_SUPPLIED INFORMATION:_
------

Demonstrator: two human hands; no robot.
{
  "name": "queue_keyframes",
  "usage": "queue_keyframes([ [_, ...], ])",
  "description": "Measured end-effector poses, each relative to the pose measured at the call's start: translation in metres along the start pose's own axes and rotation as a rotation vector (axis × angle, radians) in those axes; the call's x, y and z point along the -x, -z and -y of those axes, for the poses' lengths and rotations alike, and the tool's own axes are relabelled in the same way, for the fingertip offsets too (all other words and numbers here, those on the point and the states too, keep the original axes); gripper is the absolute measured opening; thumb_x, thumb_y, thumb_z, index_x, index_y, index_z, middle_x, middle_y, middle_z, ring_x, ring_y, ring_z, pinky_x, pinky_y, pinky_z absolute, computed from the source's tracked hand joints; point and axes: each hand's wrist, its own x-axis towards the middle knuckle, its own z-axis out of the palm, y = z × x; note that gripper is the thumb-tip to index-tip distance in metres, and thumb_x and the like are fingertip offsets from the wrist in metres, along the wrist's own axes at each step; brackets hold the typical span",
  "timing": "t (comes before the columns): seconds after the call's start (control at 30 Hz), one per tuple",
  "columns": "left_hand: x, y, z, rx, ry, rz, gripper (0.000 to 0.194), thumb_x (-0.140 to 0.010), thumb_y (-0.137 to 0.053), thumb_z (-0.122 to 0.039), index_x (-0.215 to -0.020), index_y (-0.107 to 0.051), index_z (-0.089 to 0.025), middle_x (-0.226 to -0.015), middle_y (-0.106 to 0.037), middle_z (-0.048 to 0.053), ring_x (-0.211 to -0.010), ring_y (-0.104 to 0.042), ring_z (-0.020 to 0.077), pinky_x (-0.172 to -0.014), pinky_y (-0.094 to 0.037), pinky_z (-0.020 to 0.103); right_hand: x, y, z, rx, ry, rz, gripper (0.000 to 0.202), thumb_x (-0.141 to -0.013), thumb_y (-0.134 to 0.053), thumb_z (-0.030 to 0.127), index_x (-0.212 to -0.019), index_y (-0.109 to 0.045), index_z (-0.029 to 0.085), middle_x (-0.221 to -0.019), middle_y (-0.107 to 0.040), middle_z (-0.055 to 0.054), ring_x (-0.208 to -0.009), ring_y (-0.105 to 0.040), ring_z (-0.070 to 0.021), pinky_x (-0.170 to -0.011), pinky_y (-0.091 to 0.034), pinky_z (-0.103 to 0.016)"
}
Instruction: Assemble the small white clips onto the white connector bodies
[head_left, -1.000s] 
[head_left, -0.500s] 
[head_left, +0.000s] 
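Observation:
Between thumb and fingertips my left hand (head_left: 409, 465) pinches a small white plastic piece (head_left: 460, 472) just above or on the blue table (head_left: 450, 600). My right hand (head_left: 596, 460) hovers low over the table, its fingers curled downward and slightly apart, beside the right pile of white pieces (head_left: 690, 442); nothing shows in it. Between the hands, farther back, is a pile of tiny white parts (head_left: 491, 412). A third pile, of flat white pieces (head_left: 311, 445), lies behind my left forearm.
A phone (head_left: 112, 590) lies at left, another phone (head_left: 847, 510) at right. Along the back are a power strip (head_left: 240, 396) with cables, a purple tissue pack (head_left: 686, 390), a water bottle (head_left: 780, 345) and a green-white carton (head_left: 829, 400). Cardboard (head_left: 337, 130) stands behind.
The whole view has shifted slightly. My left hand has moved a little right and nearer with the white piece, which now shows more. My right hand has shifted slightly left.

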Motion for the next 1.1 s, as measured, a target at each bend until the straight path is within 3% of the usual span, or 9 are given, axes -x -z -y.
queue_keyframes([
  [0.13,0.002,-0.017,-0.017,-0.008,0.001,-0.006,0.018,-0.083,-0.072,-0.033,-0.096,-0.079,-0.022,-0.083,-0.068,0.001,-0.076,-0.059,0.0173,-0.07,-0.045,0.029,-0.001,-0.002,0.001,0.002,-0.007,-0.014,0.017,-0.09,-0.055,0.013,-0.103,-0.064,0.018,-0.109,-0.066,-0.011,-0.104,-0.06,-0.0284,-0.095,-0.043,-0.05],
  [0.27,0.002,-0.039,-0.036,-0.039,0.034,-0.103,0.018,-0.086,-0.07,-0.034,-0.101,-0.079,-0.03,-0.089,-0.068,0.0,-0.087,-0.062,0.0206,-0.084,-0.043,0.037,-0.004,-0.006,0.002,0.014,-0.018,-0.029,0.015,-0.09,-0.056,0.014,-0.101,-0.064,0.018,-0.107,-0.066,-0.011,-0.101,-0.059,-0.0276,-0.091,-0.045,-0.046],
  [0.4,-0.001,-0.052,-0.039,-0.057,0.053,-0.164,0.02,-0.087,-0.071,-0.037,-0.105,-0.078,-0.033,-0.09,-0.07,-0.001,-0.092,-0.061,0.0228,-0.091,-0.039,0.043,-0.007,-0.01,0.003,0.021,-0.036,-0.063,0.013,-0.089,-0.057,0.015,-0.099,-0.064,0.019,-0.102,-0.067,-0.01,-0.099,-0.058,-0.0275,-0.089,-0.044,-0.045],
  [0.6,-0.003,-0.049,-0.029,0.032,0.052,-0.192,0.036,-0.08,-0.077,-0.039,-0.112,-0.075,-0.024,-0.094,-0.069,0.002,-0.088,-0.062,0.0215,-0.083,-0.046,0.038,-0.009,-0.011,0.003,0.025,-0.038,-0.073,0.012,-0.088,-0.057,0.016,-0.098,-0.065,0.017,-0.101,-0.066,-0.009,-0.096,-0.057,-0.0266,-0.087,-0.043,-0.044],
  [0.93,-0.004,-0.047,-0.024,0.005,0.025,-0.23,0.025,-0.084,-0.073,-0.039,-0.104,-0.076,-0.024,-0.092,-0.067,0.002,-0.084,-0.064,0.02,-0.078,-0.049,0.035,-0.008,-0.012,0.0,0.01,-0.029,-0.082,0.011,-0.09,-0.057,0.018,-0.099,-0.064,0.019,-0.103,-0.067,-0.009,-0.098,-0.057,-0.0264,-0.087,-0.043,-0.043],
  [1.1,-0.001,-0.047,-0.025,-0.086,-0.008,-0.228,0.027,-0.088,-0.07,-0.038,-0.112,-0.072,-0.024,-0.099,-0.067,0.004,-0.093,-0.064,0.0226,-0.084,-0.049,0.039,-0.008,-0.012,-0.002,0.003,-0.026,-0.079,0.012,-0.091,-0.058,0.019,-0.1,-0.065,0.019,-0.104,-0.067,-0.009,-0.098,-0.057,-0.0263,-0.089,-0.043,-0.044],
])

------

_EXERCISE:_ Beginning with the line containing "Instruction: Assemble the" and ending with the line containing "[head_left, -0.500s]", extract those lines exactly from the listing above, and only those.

_ANSWER FOR THE TASK:_
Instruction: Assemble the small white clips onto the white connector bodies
[head_left, -1.000s] 
[head_left, -0.500s] 

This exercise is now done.